Bug 2113925

Summary: Extend TuneD API to allow hotplugging/deplugging devices from the plugin instances at runtime
Product: Red Hat Enterprise Linux 9 Reporter: Jaroslav Škarvada <jskarvad>
Component: tunedAssignee: Jaroslav Škarvada <jskarvad>
Status: CLOSED ERRATA QA Contact: Robin Hack <rhack>
Severity: unspecified Docs Contact:
Priority: unspecified    
Version: 9.1CC: akamra, bwensley, jeder, jmario, jmencak, jskarvad, msivak, sjanderk, william.caban
Target Milestone: rcKeywords: Patch, Triaged, Upstream
Target Release: ---   
Hardware: Unspecified   
OS: Unspecified   
Whiteboard:
Fixed In Version: tuned-2.20.0-0.1.rc1.el9 Doc Type: If docs needed, set a value
Doc Text:
Story Points: ---
Clone Of: Environment:
Last Closed: 2023-05-09 08:26:31 UTC Type: Bug
Regression: --- Mount Type: ---
Documentation: --- CRM:
Verified Versions: Category: ---
oVirt Team: --- RHEL 7.3 requirements from Atomic Host:
Cloudforms Team: --- Target Upstream Version:
Embargoed:
Deadline: 2023-02-27   

Description Jaroslav Škarvada 2022-08-02 10:42:07 UTC
Description of problem:
E.g. consider the following TuneD profile:
[cpus_perf]
type=cpu
devices=cpu1, cpu2
governor=performance

[cpus_idle]
type=cpu
devices=cpu3, cpu4
governor=ondemand

Extend the runtime API by e.g. the following methods:
instance_remove_device(instance, device)
instance_add_device(instance, device)

And then by e.g. running the following:
instance_remove_device("cpus_idle", "cpu4")
instance_add_device("cpus_perf", "cpu4")

This should result in cpu1, cpu2, cpu4 having "performance" governor and cpu3 havign "ondemand" governor.

Version-Release number of selected component (if applicable):


How reproducible:
Always

Steps to Reproduce:
1. Check the API (e.g. on D-Bus)
2.
3.

Actual results:
No methods for controlling hotpluggin/deplugging of the devices to/from the instances

Expected results:
Methods for controlling hotpluggin/deplugging of the devices to/from the instances

Additional info:
Consider bug 2113900, the D-Bus and socket APIs needs to be consistent.

Also the udev_device_regex regular expressios needs to be supported.

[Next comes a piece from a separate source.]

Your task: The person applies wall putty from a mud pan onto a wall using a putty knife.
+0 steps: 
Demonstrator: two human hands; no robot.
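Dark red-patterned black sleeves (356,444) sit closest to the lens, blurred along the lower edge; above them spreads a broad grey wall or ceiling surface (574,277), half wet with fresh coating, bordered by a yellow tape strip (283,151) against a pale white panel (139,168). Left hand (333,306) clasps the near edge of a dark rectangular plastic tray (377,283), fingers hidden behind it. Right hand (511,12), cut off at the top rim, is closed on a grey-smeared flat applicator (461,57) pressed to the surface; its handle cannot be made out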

This could be done by providing second sets of methods, or e.g. boolean flag to the methods.

Comment 2 Joe Mario 2022-10-25 18:21:17 UTC
(In reply to Jaroslav Škarvada from comment #0)
> Description of problem:
> E.g. consider the following TuneD profile:
> [cpus_perf]
> devices=cpu1, cpu2
> governor=performance
> 
> [cpus_idle]
> devices=cpu3, cpu4
> governor=ondemand
> 
> Extend the runtime API by e.g. the following methods...

Hi Jaroslav:
Just an fyi that I tried both the above syntax, and this syntax:

 [cpu_group1]
 type=cpu
 devices=0
 governor=powersave

and this syntax:

 [cpu_group1]
 devices=cpu0
 governor=powersave

I couldn't get it to work.  
The /var/log/tuned/tuned.log file reported:

> 2022-10-25 13:58:54,892 WARNING  tuned.plugins.base: instance cpu_group1: no matching devices available
> 2022-10-25 13:58:54,892 INFO     tuned.plugins.plugin_cpu: Latency settings from non-first CPU plugin instance 'cpu_group1' will be ignored.

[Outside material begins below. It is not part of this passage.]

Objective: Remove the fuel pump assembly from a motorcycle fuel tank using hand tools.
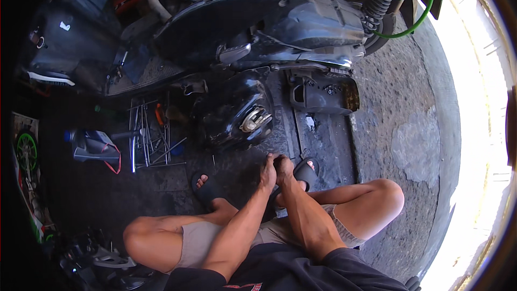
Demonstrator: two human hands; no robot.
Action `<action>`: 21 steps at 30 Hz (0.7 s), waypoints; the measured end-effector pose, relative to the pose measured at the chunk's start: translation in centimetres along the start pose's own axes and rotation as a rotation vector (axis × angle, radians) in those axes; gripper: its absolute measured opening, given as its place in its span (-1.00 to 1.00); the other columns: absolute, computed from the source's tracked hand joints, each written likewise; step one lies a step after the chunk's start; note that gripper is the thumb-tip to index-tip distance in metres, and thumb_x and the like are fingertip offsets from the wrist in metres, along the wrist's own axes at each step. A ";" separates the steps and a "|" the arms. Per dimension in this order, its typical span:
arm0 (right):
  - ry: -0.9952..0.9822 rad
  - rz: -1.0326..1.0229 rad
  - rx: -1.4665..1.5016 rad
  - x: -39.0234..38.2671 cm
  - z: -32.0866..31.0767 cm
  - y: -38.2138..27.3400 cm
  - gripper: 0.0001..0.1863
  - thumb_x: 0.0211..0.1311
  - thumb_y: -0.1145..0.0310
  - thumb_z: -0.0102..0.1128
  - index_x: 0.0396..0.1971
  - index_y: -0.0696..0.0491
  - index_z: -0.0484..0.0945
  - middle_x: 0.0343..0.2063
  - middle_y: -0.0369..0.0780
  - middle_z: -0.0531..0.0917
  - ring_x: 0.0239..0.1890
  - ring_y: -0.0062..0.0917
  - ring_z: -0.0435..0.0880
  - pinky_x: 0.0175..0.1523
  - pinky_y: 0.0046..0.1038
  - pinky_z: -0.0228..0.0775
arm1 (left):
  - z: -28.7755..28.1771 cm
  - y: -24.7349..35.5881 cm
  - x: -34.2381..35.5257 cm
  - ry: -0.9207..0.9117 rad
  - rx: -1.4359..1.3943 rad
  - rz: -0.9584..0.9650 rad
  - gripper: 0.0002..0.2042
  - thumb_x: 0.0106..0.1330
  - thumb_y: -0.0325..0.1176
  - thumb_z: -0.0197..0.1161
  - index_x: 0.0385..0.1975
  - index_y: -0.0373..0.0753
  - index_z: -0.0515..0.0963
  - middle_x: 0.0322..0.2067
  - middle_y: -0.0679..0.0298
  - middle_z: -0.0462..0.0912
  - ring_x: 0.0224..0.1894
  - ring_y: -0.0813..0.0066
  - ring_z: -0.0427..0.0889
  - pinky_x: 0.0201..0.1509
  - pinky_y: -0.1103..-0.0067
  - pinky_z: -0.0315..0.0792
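Observation:
My left hand (267, 171) and my right hand (284, 169) are close together in front of me, between my feet. Both are closed, fingers curled inward. Something small and dark may sit between them, but I cannot make it out. Just beyond lies a glossy black rounded shell (231, 94) with a pale metal fitting (256, 120) on its near side. It rests beside a black scooter (258, 24) whose body panel runs across the far side. Neither hand touches the shell or the scooter.
Several wrenches and rods lie in a metal tray (133, 156) at left, with an orange-handled tool (159, 114). Farther left is a grey jug (97, 146) with a red strap. A dark plastic housing (326, 96) holds small bolts. A green hose (417, 24) hangs at far right.

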State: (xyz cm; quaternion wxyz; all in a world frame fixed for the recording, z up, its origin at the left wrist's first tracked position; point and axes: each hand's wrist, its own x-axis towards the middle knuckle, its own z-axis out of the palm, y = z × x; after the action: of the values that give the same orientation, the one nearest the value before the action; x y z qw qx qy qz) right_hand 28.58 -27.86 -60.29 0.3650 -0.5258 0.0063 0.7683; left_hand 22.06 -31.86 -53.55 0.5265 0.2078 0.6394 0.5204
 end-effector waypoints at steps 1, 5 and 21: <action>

This is on a recent RHEL-8 (8.6) running tuned-adm 2.18.0.

I'm curious that between the comments you made about the syntax in [1] or the syntax that you noted above, I thought it should work on RHEL-8.
Do you know if it's supported yet?

Thank you.
Joe

[1] https://docs.google.com/document/d/1mAVxyz6uzm5QMfv8xozCY7pqeuCwvwmjfgvzWdBgev4/edit#

Comment 4 Jaroslav Škarvada 2022-11-09 12:42:21 UTC
Upstream PR:
https://github.com/redhat-performance/tuned/pull/477

Comment 6 Jiří Mencák 2022-12-08 14:25:55 UTC
Hi Joe,

I stumbled upon your question when reviewing/testing https://github.com/redhat-performance/tuned/pull/477
I had the same issue as you.

(In reply to Joe Mario from comment #2)
> Hi Jaroslav:
> Just an fyi that I tried both the above syntax, and this syntax:
> 
>  [cpu_group1]
>  type=cpu
>  devices=0
>  governor=powersave
> 
> and this syntax:
> 
>  [cpu_group1]
>  devices=cpu0
>  governor=powersave
> 

I believe the correct syntax is

[cpu_group1]
type=cpu
devices=cpu0
governor=powersave

That one worked for me and you were close.  Perhaps Jaroslav can edit this BZ to add "type=cpu"
to the [cpus_perf] and [cpus_idle] sections?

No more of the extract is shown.